Photo by Andre Hunter on Unsplash
There’s a man growling to himself sitting in front of me on the train. He’s making all sorts of strange, guttural noises as he marks up a sheet of paper in front of him with a pen. He grunts. Sighs loudly. Stands up. Checks the bag in front of him. And sits back down.

He clears his throat. Mutters something under his breath. “Son of a - !”

He’s making ME antsy.

What could be making him so miserable? Life is too short to give yourself a heart attack. It’s (just) Monday. Breathe a little. And spare me the pain of having to listen to you in all of your misery.

Sigh louder if you must. But please let it go. You’re really stressing me out! It’s not even 8am on a Monday, yet you’re clearly having a bad day. An even worse week. Maybe it’s time for a little self-reflection...

Loud music blares out of his headphones. I listen closer. It’s giving me some sort of electronic, techno vibe. That could explain his unpleasant demeanor - I can imagine that type of music being too much for anyone’s ears to handle at this hour.

I’m waiting for him to shout out. I’m kinda scared. But I feel it building, and I’d like for him to get it over with. So I can jump in fear and then move on. He’s like a tightly packed bundle of festering energy. Ready to explode. A ticking time bomb.
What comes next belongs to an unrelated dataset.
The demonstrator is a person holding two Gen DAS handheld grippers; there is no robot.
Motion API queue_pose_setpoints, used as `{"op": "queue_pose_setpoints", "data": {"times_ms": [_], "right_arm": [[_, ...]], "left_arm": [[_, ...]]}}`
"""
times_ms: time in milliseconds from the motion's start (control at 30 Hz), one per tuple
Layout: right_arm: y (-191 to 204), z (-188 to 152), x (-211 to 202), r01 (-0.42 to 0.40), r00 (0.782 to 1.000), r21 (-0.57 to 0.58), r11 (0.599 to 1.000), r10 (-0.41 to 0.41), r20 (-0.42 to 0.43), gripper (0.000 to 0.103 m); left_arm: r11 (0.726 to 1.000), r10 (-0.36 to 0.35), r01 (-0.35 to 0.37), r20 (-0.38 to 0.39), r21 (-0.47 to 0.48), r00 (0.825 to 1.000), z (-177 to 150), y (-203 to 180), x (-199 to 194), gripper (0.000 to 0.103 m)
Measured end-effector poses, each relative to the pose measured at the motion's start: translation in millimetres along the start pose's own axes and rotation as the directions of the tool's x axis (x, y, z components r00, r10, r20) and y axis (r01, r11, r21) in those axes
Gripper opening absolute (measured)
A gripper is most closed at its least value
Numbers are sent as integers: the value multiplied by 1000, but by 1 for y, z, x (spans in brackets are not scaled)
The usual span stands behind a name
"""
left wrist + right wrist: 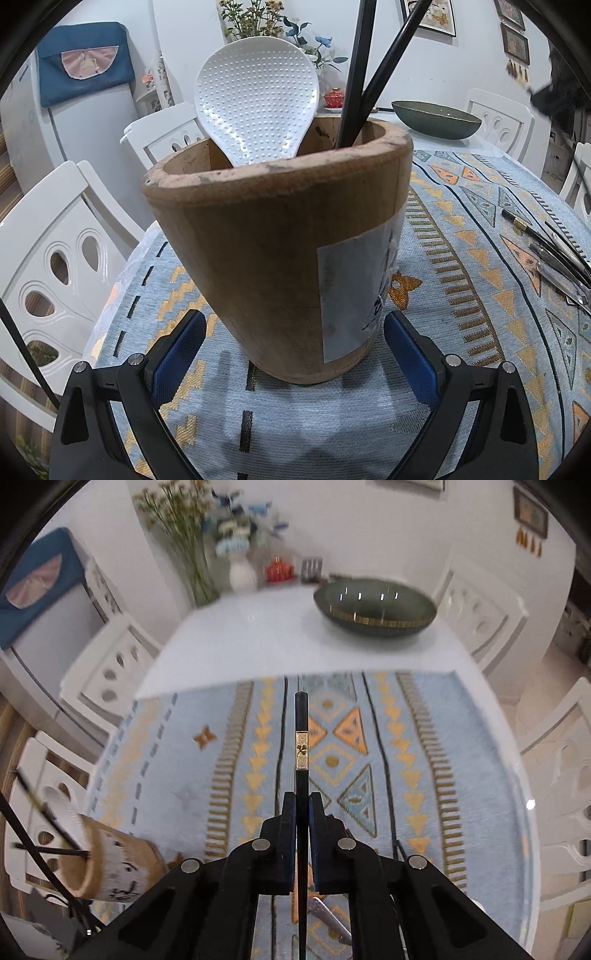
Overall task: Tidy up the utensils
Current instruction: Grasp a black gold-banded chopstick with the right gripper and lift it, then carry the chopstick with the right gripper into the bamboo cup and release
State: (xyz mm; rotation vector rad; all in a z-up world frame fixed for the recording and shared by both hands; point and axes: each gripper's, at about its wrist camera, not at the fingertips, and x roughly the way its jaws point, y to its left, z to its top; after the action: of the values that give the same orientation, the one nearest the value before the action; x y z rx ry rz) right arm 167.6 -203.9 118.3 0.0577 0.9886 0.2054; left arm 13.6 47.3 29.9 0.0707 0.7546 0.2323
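While the right tool (302, 805) is clamped shut on a black chopstick (301, 738), the stick projects straight ahead of its fingers above the patterned tabletop (461, 760). Left tool (295, 347) stands wide open and grips nothing; the wooden holder (258, 236) sits just ahead between its blue pads (177, 354), containing a white rice paddle (258, 103) and black chopsticks (354, 74). Loose utensils (554, 251) lie far right.

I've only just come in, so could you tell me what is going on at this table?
A person is sorting utensils into a wooden holder with two handheld grippers. The right gripper is shut on a black chopstick, held above the cloth. The left gripper is open around the holder's base. A white paddle and two black sticks already stand inside; more utensils lie on the cloth.
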Motion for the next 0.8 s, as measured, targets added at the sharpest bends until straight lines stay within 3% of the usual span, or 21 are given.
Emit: {"op": "queue_pose_setpoints", "data": {"times_ms": [167,267,333,500,600,667,800], "right_arm": [[13,5,-47,-20,994,2,1000,20,109,6],[31,17,-81,-62,979,-27,998,66,193,6],[48,24,-107,-107,958,-55,993,118,263,6],[102,35,-152,-271,869,-124,955,298,395,6],[129,35,-156,-305,833,-142,942,336,440,6],[150,35,-145,-305,835,-135,943,333,438,6],[179,37,-114,-272,860,-134,953,303,411,6]], "left_arm": [[1000,0,0,4,-2,1000,0,0,-1,97],[1000,0,0,3,-1,1000,1,-1,-2,97],[1000,0,0,4,2,1000,1,-2,-2,97],[1000,-1,1,2,2,1000,2,-3,-2,97],[1000,-1,1,2,2,1000,2,-3,-2,97],[1000,-2,2,1,-2,1000,2,-3,-2,97],[1000,-3,3,-2,-3,1000,2,-3,-1,97]]}}
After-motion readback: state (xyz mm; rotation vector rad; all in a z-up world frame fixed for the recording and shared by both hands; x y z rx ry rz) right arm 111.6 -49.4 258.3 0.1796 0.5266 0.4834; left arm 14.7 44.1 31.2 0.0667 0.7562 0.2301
That doesn’t belong...

Give me some peace. This is my train ride. My commute. My Monday. I don’t need any of your nonsense.
Photo by Annie Spratt on Unsplash
Alas, I’m stuck here with this disgruntled man for at least an hour. Unless he gets off at a different stop than me along the way. I wonder if he is aware of the impact he’s having on me and likely everyone else in this train car. Is he yearning for some type of attention? Does he need someone to talk to? I really don’t want to listen. I’d rather that he’d handle his personal problems himself... with a friend or family member he trusts, or with a qualified professional. But if a conversation with me is what it takes to defuse his fury, I’m happy to take one for the team and put to rest his negative energy.

Thank god, it doesn’t need to come to that. He’s left the train on his own accord. Or so it appears. He’s left his seat. That much I can confirm. I feel bad for whoever must deal with him now. But I am so glad to let him go. Let him be miserable elsewhere.

Goodbye, friend. Take all of your pent up, negative energy along with you. And might I suggest you seek out some help? I, for one, would rather not deal with you again.